Medizone International says it and a team of researchers may have come up with a cure for one of the most vexing issues affecting hospitals – hospital-acquired infections. With a team of American and Canadian researchers, San Francisco-based Medizone announced “excellent” mid-point results for its AsepticSure product, which has shown a “100 percent ‘cure’ rate […]

Medizone International says it and a team of researchers may have come up with a cure for one of the most vexing issues affecting hospitals – hospital-acquired infections.

With a team of American and Canadian researchers, San Francisco-based Medizone announced “excellent” mid-point results for its AsepticSure product, which has shown a “100 percent ‘cure’ rate for disinfecting hospitals rooms of MERS,” or Middle Eastern respiratory syndrome, a deadly infection that has spread to other parts of the world.

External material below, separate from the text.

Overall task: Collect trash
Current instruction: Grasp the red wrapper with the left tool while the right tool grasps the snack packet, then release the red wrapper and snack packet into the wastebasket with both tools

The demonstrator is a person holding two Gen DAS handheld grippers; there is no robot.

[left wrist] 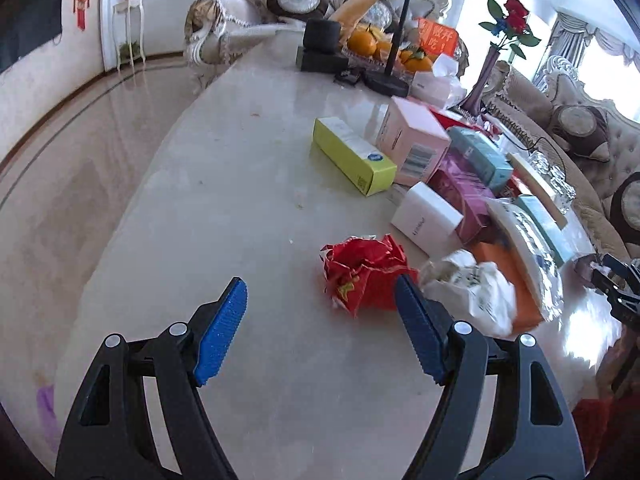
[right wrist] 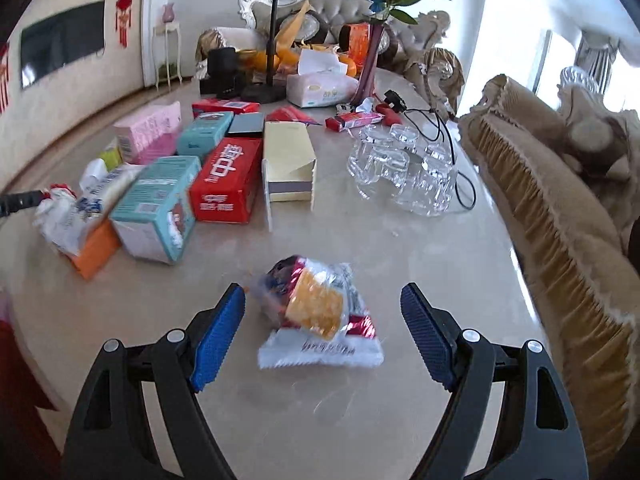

AsepticSure has similarly been successful in eliminating other viruses – not just the bacteria – from hospital rooms, including MRSA and Adenovirus, while showing promise with Norovirus and others, according to Edwin Marshall, chairman of the board and CEO of Medizone.

The mid-point results, he said, are equally surprising and promising, possibly on the scale of a medical breakthrough that can make hospitals dramatically cleaner and safer while saving untold billions in healthcare costs.

“The implications for healthcare as AsepticSure is adopted is enormous,” he said. “Almost not imaginable. It’s worked on every single bacteria we’ve tested, and we’ve tested anthrax.”

So how does it work?

Marshall said the AsepticSure device is placed into the room to be disinfected. Then, using UV generators, a charge cycle converts the oxygen (O2)  in the room into ozone (03), which is then blown up to the ceiling. Then, misted into that is a spray of very low dose hydrogen peroxide. That combination makes trioxidane, or H2O3, which is potent enough to kill all bacteria, mold and the virus itself. Following the disinfection cycle, carbon filters then return the atmosphere in the room back to oxygen gas and the room is dehumidified. All medical and electronic devices can remain in the room and will be similarly disinfected.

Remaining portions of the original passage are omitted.